RESEARCH: papers, conference presentations, books, residencies

Platial Phenomenology and Environmental Composition

My doctoral research was conducted at the Institute for Sonic Creativity, De Montfort University, under the supervision of Peter Batchelor and John Young.

Abstract

This study concerns environmental music, defined as electroacoustic music that makes prominent use of field recordings. Though this practice requires the composer to engage with the ontology and phenomenology of place, these relationships have remained under-theorised. This study addresses this lacuna by developing a rich vocabulary of place that can aid both the practice and analysis of environmental music. The historical development begins with the multiplicity of concepts of place that were known to the Ancient Greeks. One of these, Ptolemy’s geos, based on a geometric, God’s-eye view of the world, has dominated understandings of geography. This perspectivism was reinforced by Alberti’s optics, which placed a viewer in a strict topological relationship to the object of their gaze, and Cartesian rationalism, which reduced place to mere secondary characteristics of an ordered, homogeneous space.

Several alternative models of place will be discussed as being more suited to an understanding of an integrated sensorium. Topos, exemplified by tales like The Odyssey, emphasises the perambulations of an individuated subject, foregrounding the experiential nature of the journey itself. The klimata of Ptolemy models place as psychic zones of influence on the Earth.
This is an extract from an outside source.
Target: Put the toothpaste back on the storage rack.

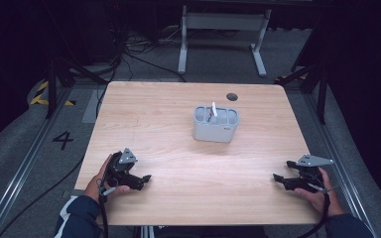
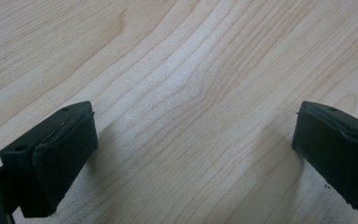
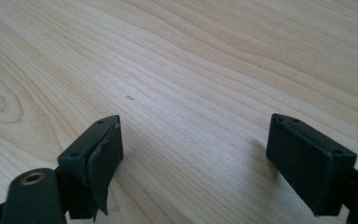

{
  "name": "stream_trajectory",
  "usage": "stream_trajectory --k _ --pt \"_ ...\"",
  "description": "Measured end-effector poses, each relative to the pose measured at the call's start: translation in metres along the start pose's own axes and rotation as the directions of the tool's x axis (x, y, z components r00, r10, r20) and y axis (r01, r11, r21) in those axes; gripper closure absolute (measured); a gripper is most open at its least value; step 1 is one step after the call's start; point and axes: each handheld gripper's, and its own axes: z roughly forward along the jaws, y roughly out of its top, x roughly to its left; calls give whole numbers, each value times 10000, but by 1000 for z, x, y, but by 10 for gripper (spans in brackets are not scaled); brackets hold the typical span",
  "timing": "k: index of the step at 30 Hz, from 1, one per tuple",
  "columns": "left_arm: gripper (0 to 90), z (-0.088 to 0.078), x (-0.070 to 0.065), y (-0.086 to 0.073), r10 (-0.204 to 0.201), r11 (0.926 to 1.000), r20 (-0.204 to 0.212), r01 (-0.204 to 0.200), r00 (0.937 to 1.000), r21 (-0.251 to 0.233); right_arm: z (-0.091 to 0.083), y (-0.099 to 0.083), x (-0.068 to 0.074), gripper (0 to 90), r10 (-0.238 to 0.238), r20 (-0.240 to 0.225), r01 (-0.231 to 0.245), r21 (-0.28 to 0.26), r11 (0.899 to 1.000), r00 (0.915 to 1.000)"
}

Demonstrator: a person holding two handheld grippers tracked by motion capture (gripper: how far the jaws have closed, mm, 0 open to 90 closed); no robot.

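Wearing dark blue sleeves (image 1: 77, 218) with a pale stripe at the left cuff. Carrying a black left gripper (image 1: 148, 177) and black right gripper (image 1: 276, 177), each bearing a grey three-cornered plate (image 1: 127, 156) on top, trailing a black cable (image 1: 102, 218), showing small screw holes in blocky jaws.

holder (image 1: 216, 130): grey, compartmented, upright at mid-counter, well apart from both hands
contents: a white item (image 1: 214, 111) standing tilted inside

A light wooden table (image 1: 178, 148) is standing on grey carpet (image 1: 10, 153) — a white metal frame (image 1: 223, 34) and cables (image 1: 134, 54) are sitting behind in darkness.
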Motion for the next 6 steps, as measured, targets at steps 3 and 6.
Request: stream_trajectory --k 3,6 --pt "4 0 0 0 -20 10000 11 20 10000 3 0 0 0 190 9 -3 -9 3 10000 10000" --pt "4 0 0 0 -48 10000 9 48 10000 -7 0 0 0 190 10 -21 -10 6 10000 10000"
Plato’s khoros is both receptacle and material, a generative site of instability and unknowability.

Taken together, these concepts assert the primacy of place as milieu, a responsive context that shapes, and is shaped by, being-in-the-world. The word platial is proposed as an apt term to encompass this understanding. This thesis is supported by the phenomenology of Martin Heidegger and Maurice Merleau-Ponty, as interpreted by Tim Ingold and Edward Casey. Analysis of the environmental music of Dallas Simpson, Robert Curgenven, and the author illustrate how platial thinking can provide deep insights into a variety of practices, including performance, installation, fixed composition, and multimedia works.

Publication

Published under my passport name of Robindra Parmar. Access at De Montfort University.